Most women with G6PD deficiency don’t know they have G6PDD until they have a child born missing the G6PD enzyme. The reason is that most tests return not deficient for women with G6PDD who have only one affected X chromosome. (http://www.bloodjournal.org/content/110/5/1411?sso-checked=true#F1) However, women with just one affected X will have symptoms due to lyonization.
Lyonization is the process of deciding which X chromosome will be deactivated in a cell. It is a random process and happens early in an embryo’s life. Each cell chooses and X chromosome to deactivate and passes this choice to it’s progeny. How many choose to deactivate the X chromosome affected by G6PDD determines how deficient the woman will be.
Simplified, let’s say a woman has a deactivated X in half of her cells, but half aren’t. If she comes into contact with a contraindicated substance, half of her blood cells will react but half won’t. Or 75% of her cells. Or 10%. It’s completely random.

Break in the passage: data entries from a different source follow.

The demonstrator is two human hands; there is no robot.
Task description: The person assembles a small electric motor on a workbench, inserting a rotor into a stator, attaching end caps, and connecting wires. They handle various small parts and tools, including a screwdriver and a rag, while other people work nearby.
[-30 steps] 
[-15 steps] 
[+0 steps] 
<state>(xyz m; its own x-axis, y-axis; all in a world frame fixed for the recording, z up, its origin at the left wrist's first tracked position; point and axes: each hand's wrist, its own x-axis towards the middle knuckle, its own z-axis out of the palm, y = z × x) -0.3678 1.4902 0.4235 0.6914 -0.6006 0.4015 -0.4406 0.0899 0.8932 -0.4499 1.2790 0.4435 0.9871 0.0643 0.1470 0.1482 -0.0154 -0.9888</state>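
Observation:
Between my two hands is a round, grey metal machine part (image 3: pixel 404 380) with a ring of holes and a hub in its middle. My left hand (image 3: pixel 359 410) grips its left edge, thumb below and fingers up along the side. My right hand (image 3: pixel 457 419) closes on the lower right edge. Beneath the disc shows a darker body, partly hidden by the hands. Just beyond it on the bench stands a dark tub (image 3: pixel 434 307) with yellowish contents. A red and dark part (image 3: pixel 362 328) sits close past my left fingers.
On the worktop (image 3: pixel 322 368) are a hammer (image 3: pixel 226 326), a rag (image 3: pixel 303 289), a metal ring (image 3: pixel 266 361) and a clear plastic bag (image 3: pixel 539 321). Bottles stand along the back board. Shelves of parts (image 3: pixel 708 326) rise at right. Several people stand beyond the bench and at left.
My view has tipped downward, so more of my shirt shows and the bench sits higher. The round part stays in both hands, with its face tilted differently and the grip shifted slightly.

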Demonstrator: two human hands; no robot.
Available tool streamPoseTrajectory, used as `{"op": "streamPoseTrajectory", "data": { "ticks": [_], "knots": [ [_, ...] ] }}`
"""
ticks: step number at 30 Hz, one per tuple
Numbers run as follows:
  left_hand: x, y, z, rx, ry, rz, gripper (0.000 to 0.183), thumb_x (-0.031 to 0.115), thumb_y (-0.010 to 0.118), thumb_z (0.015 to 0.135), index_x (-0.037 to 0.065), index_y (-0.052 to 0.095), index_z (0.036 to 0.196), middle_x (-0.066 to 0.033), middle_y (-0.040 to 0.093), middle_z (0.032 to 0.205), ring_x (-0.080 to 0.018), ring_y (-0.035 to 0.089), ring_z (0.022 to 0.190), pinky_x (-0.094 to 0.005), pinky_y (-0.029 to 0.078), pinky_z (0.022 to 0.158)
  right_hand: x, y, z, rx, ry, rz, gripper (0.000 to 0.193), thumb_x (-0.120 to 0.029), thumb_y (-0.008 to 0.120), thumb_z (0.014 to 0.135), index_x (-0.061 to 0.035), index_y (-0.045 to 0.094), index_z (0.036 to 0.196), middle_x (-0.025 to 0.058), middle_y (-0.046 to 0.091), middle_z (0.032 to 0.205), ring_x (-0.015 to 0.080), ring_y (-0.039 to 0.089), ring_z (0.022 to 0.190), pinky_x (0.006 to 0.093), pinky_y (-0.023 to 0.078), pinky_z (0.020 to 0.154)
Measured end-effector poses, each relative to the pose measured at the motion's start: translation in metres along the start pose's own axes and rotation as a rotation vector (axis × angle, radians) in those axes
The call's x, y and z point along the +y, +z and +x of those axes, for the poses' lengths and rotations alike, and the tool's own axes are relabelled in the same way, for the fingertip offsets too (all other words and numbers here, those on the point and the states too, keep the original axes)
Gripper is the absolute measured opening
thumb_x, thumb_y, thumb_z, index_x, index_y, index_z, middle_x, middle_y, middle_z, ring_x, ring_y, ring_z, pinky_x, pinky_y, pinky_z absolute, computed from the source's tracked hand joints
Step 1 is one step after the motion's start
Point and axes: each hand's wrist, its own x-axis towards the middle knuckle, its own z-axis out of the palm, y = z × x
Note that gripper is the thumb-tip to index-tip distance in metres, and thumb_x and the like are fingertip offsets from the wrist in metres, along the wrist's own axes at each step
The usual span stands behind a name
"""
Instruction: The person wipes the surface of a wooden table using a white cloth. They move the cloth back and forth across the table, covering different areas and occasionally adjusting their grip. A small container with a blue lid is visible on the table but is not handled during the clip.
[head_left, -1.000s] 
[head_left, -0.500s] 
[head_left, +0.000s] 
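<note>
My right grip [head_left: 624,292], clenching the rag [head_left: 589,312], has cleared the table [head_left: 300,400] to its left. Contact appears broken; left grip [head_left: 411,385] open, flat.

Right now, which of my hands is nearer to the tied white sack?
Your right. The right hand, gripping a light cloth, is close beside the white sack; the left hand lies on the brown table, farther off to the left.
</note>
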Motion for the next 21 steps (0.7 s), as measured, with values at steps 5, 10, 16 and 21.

So, women need to avoid triggers as much as men, but because they will tend to have a lower level hemolyses, women are less likely to be diagnosed with G6PDD because lower level hemolyses are harder to detect.
Due to how genetic inheritance works, if you are a woman and your father, mother, or son has G6PDD, you definitely have G6PD Deficiency. If your brother, daughter, daughter’s son or daughter, son’s daughter, uncle, aunt, or grandparent (except your father’s father) has G6PD Deficiency, you have a 50% chance of having it. And if your first cousin has it, you have a 25% chance. But it would be very unlikely to show up on a blood test. You might not feel very different, but later in life you might develop diabetes or cardiovascular disease, or you might have chronic low-level anemia throughout your life, or get a headache after drinking wine. The damage being being done may not be immediately apparent.
So avoid the triggers and be healthy!